# Information supplied
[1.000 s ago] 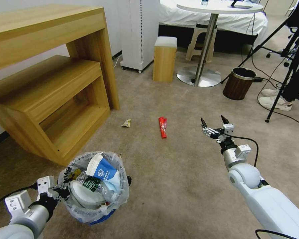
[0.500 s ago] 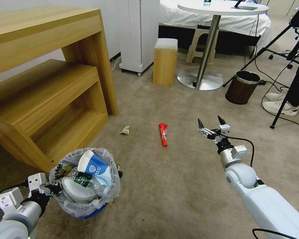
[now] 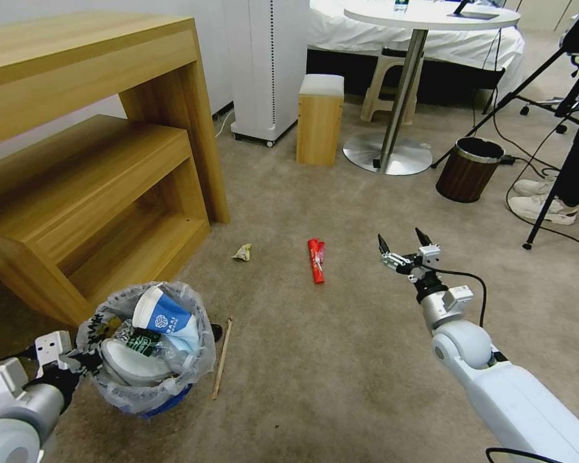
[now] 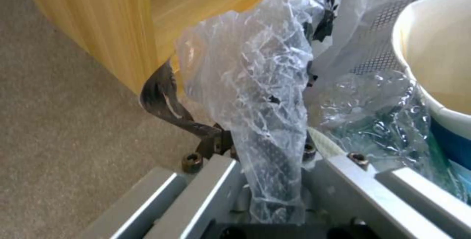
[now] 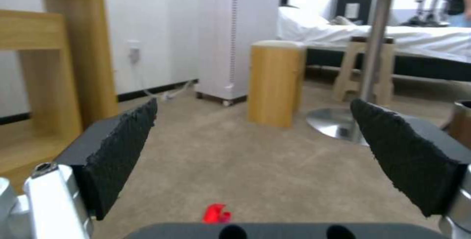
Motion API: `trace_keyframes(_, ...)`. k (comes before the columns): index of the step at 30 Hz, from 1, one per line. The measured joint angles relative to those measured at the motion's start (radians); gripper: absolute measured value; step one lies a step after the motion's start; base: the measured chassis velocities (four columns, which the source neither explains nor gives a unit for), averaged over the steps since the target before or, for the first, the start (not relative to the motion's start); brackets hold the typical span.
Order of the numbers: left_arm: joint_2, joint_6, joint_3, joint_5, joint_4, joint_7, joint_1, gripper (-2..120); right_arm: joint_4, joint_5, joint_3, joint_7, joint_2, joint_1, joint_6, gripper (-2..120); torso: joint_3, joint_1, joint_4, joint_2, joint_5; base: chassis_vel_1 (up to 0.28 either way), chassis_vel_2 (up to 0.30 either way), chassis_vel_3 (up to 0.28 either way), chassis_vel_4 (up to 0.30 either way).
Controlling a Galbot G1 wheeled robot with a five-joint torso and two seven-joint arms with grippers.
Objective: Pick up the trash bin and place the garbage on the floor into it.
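Note:
The trash bin, black with a crinkled plastic liner, is at the lower left, close to the beige floor. It holds a blue-white paper cup, a white slipper and a green-label bottle. My left gripper is shut on its lined rim. Garbage lies on the carpet: a wooden stick just right of the bin, a red packet and a small crumpled wrapper farther ahead. My right gripper hangs open to the right of the packet, its black pads wide apart.
A wooden shelf unit stands at the left, close behind the bin. Farther off are a white appliance, a small wooden stool, a round table's base, a dark brown bin and tripod legs with cables.
The view first shifted as the camera moved. Since then my left gripper has drawn the bin leftward, uncovering the wooden stick. The right gripper has eased slightly left and back, still open.

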Motion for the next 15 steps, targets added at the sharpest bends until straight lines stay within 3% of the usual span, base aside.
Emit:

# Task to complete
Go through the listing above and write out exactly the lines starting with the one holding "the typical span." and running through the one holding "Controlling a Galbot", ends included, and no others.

# Answer to the exercise
Motion API: `trace_keyframes(_, ...)`. k (comes before the columns): index of the step at 30 Hz, from 1, one per line. The measured joint angles relative to those measured at the motion's start (radians); gripper: absolute measured value; step one lies a step after the motion's start; base: the measured chassis velocities (four columns, which the source neither explains nor gives a unit for), averaged over the steps since the target before or, for the first, the start (not relative to the motion's start); brackets hold the typical span.
Order of the numbers: left_arm: joint_2, joint_6, joint_3, joint_5, joint_4, joint_7, joint_1, gripper (-2..120); right_arm: joint_4, joint_5, joint_3, joint_7, joint_2, joint_1, joint_6, gripper (-2..120); torso: joint_3, joint_1, joint_4, joint_2, joint_5; base: chassis_vel_1 (up to 0.28 either way), chassis_vel_2 (up to 0.30 either way), chassis_vel_3 (up to 0.28 either way), chassis_vel_4 (up to 0.30 either way).
Controlling a Galbot G1 wheeled robot with a five-joint torso and two seven-joint arms with grippers.

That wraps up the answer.